Down to the last line, repeat the entries exactly and drop any image.

○ ○ ○ ○

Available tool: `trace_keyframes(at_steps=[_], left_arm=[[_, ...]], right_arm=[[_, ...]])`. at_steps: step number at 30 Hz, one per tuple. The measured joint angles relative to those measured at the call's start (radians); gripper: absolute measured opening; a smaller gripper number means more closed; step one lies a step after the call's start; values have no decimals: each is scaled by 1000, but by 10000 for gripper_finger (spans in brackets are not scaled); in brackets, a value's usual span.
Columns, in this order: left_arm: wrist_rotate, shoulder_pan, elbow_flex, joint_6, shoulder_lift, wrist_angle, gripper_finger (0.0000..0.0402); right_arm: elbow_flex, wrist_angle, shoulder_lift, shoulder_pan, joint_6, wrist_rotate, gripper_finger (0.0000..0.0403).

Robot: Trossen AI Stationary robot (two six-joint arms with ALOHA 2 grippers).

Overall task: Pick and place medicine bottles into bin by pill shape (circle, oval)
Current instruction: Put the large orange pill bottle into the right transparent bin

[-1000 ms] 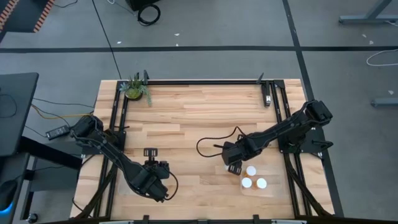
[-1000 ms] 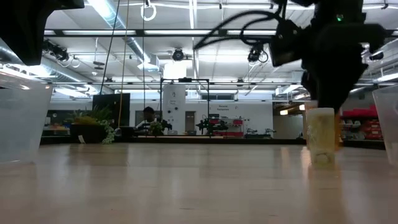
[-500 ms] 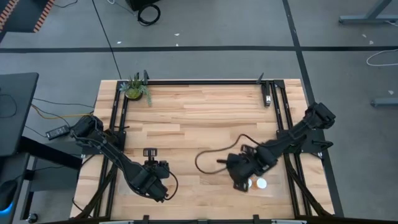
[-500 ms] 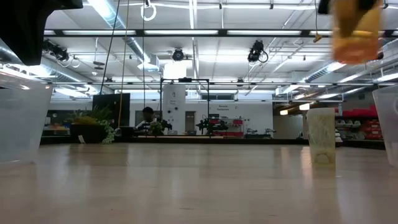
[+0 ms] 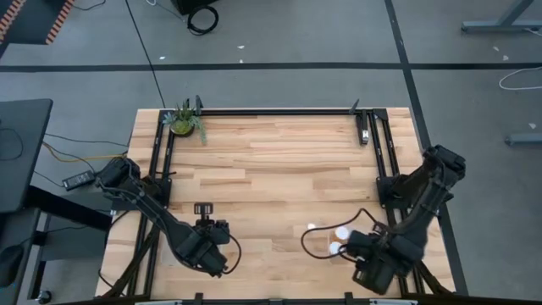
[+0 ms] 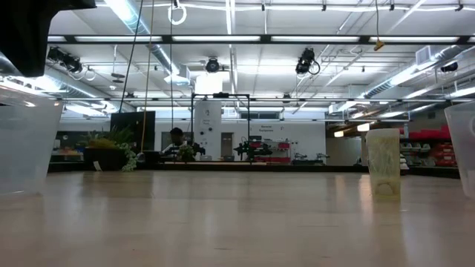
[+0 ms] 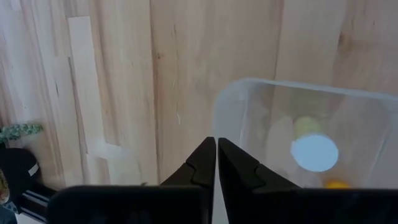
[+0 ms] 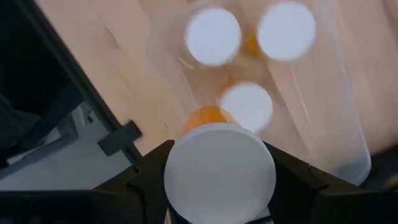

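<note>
My right gripper (image 5: pixel 373 273) is near the table's near right corner, shut on a white-capped medicine bottle (image 8: pixel 219 173). It hangs over a clear bin (image 8: pixel 339 118) that holds three white-capped bottles (image 8: pixel 213 35), (image 8: pixel 286 31), (image 8: pixel 247 106). Two of these also show in the high view (image 5: pixel 341 234), (image 5: pixel 336 248). One more bottle (image 5: pixel 312 228) stands upright on its base on the table left of that bin; it also shows in the low view (image 6: pixel 384 162). My left gripper (image 7: pixel 216 163) is shut and empty above a second clear bin (image 7: pixel 236 99) that holds one bottle (image 7: pixel 315 152). My right gripper pinches the bottle between its two fingers (image 8: pixel 152 171), one on each side of the body just under the white cap (image 8: pixel 219 149). The fingers point down from above. The bottle is upright and lifted clear above the bin.
A small potted plant (image 5: pixel 184 121) stands at the far left corner. Black frame rails (image 5: pixel 279 111) run along the far edge and both sides. A small black part (image 5: pixel 204 207) lies near my left arm. The wooden table's middle (image 5: pixel 271 169) is bare.
My right gripper has risen out of the low view with an orange-bodied bottle and gone toward the table's near right corner, ending over the clear bin. The bottle standing on the table has stayed where it was.
</note>
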Motion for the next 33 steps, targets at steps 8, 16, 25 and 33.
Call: trace_keyframes(at_steps=[8, 16, 25, 33], left_arm=[[0, -5, 0, -7, 0, -2, 19], [0, -5, 0, -14, 0, -2, 29], [0, -5, 0, -12, 0, -3, 19], [0, -5, 0, -11, 0, -4, 28]], right_arm=[[-26, -111, -2, 90, 211, -17, 218], [-208, 91, 1, 81, 202, -120, 217], [-356, 223, 1, 29, 147, -204, 220], [-372, 275, 1, 13, 121, -148, 222]])
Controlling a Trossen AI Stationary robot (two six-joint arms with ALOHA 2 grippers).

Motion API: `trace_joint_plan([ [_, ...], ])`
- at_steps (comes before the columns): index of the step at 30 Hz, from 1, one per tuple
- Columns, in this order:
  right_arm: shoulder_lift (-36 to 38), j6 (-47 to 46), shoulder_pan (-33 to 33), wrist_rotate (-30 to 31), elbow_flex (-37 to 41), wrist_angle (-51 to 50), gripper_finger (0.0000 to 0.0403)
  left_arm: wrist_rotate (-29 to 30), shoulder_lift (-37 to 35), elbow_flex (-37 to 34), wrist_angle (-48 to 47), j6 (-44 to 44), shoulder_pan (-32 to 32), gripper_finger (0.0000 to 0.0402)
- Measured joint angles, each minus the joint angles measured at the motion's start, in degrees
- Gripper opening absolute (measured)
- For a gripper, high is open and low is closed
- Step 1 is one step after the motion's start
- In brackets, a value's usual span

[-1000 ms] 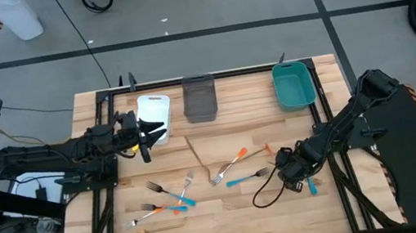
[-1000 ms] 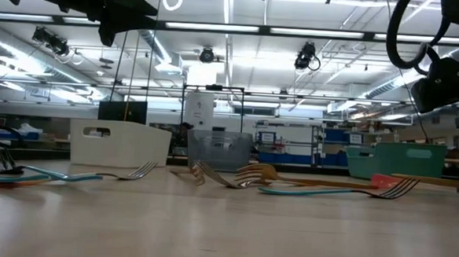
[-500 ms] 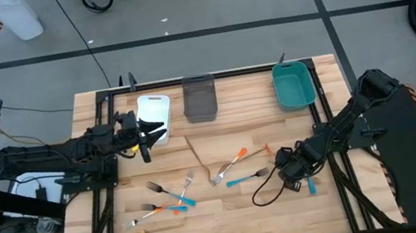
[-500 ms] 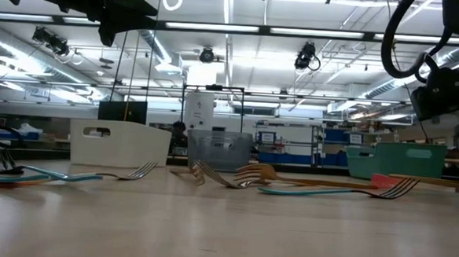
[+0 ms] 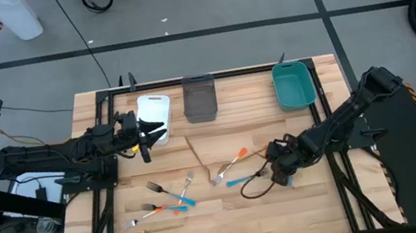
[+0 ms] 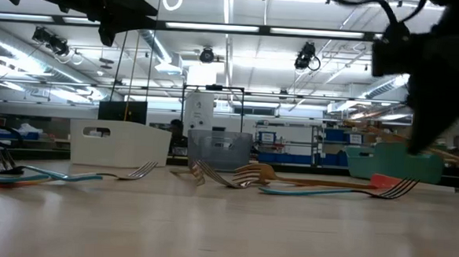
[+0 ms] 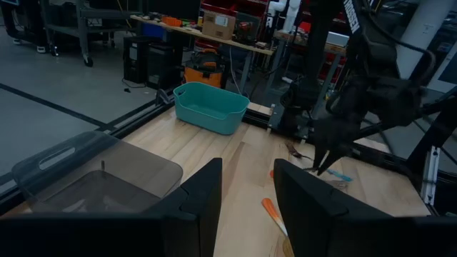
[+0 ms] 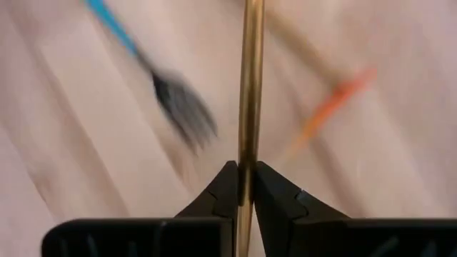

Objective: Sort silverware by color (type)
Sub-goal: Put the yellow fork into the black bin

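Right gripper (image 8: 243, 187): clamped on a gold utensil (image 8: 250, 86), above the table (image 5: 290, 220) near a blue fork (image 5: 248, 177).
Left gripper (image 7: 246, 207): fingers parted, empty, beside the white bin (image 5: 153, 108).

A robotics lab: strip ceiling lights (image 6: 219, 27), stocked shelving (image 6: 292, 140), wooden table (image 5: 206, 216).
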State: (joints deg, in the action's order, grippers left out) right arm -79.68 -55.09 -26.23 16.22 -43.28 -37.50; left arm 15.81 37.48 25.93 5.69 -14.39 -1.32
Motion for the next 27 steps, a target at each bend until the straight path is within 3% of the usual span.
trace_joint_plan([
  [10,0.2,11.5,4.3,9.9,0.9,18.6,0.0041,0.0,0.0,0.0,0.0,0.1,0.0,0.0137],
  [17,0.2,16.9,5.5,16.8,1.1,26.1,0.0042,0.0,0.0,0.0,-0.1,0.1,0.0,0.0137],
  [27,0.2,24.0,7.2,20.4,1.1,38.5,0.0042,0.0,0.0,0.0,0.0,0.0,0.0,0.0137],
])
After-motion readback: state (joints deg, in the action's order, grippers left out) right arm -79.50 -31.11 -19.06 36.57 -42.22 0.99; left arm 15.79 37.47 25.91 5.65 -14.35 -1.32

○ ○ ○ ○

* _Exercise output_
Available tool: `trace_keyframes(at_steps=[_], left_arm=[[_, ...]], right_arm=[[_, ...]])`. at_steps: step number at 30 Hz, one per tuple. The measured joint angles relative to those measured at the call's start (radians); gripper: absolute measured opening; a smaller gripper number means more closed; step one lies a step after the call's start; values have no decimals: each is scaled by 1000, but by 10000 for gripper_finger (spans in brackets are not scaled); in brackets, a value's usual span.
Columns, in this order: left_arm: wrist_rotate, shoulder_pan, elbow_flex, joint_6, shoulder_lift, wrist_angle, gripper_finger (0.0000..0.0402); right_arm: elbow_flex, wrist_angle, shoulder_lift, shoulder_pan, joint_6, wrist_rotate, gripper_finger (0.0000..0.0403).

Robot: Trossen AI Stationary robot (two six-joint arms with ALOHA 2 grippers).

Overall task: Pick and place medicine bottles into bin by pill shape (circle, oval)
Current instruction: Put the large orange pill bottle into the right transparent bin

[-1000 ms] 
[-1000 ms] 
[-500 ms] 
[-500 ms] 
[+0 ms] 
[+0 ms] 
[+0 ms] 
[+0 ms] 

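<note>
My right gripper (image 5: pixel 373 273) is near the table's near right corner, shut on a white-capped medicine bottle (image 8: pixel 219 173). It hangs over a clear bin (image 8: pixel 339 118) that holds three white-capped bottles (image 8: pixel 213 35), (image 8: pixel 286 31), (image 8: pixel 247 106). Two of these also show in the high view (image 5: pixel 341 234), (image 5: pixel 336 248). One more bottle (image 5: pixel 312 228) stands upright on its base on the table left of that bin; it also shows in the low view (image 6: pixel 384 162). My left gripper (image 7: pixel 216 163) is shut and empty above a second clear bin (image 7: pixel 236 99) that holds one bottle (image 7: pixel 315 152). My right gripper pinches the bottle between its two fingers (image 8: pixel 152 171), one on each side of the body just under the white cap (image 8: pixel 219 149). The fingers point down from above. The bottle is upright and lifted clear above the bin.
A small potted plant (image 5: pixel 184 121) stands at the far left corner. Black frame rails (image 5: pixel 279 111) run along the far edge and both sides. A small black part (image 5: pixel 204 207) lies near my left arm. The wooden table's middle (image 5: pixel 271 169) is bare.
My right gripper has risen out of the low view with an orange-bodied bottle and gone toward the table's near right corner, ending over the clear bin. The bottle standing on the table has stayed where it was.
</note>
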Motion for the next 33 steps, targets at steps 8, 16, 25 and 33.
Call: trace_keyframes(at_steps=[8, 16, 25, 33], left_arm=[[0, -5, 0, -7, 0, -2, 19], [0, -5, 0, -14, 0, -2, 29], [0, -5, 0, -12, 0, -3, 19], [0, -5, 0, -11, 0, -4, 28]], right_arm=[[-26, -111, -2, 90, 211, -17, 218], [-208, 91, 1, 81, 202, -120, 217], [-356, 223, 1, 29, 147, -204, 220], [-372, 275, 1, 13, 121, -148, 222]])
Controlling a Trossen AI Stationary robot (two six-joint arms with ALOHA 2 grippers).

Motion API: `trace_joint_plan([ [_, ...], ])`
- at_steps (comes before the columns): index of the step at 30 Hz, from 1, one per tuple
- Columns, in this order:
  right_arm: shoulder_lift (-36 to 38), j6 (-47 to 46), shoulder_pan (-33 to 33), wrist_rotate (-30 to 31), elbow_flex (-37 to 41), wrist_angle (-51 to 50), gripper_finger (0.0000 to 0.0403)
  left_arm: wrist_rotate (-29 to 30), shoulder_lift (-37 to 35), elbow_flex (-37 to 34), wrist_angle (-48 to 47), j6 (-44 to 44), shoulder_pan (-32 to 32), gripper_finger (0.0000 to 0.0402)
- Measured joint angles, each minus the joint angles measured at the motion's start, in degrees
- Gripper opening absolute (measured)
- For a gripper, high is open and low is closed
- Step 1 is one step after the motion's start
- In brackets, a value's usual span

[-1000 ms] 
[-1000 ms] 
[-500 ms] 
[-500 ms] 
[+0 ms] 
[+0 ms] 
[+0 ms] 
[+0 ms] 

Objective: Sort silverware by color (type)
Sub-goal: Put the yellow fork into the black bin

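Right gripper (image 8: 243, 187): clamped on a gold utensil (image 8: 250, 86), above the table (image 5: 290, 220) near a blue fork (image 5: 248, 177).
Left gripper (image 7: 246, 207): fingers parted, empty, beside the white bin (image 5: 153, 108).

A robotics lab: strip ceiling lights (image 6: 219, 27), stocked shelving (image 6: 292, 140), wooden table (image 5: 206, 216).
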State: (joints deg, in the action's order, grippers left out) right arm -79.68 -55.09 -26.23 16.22 -43.28 -37.50; left arm 15.81 37.48 25.93 5.69 -14.39 -1.32
Motion for the next 27 steps, a target at each bend until the straight path is within 3% of the usual span.
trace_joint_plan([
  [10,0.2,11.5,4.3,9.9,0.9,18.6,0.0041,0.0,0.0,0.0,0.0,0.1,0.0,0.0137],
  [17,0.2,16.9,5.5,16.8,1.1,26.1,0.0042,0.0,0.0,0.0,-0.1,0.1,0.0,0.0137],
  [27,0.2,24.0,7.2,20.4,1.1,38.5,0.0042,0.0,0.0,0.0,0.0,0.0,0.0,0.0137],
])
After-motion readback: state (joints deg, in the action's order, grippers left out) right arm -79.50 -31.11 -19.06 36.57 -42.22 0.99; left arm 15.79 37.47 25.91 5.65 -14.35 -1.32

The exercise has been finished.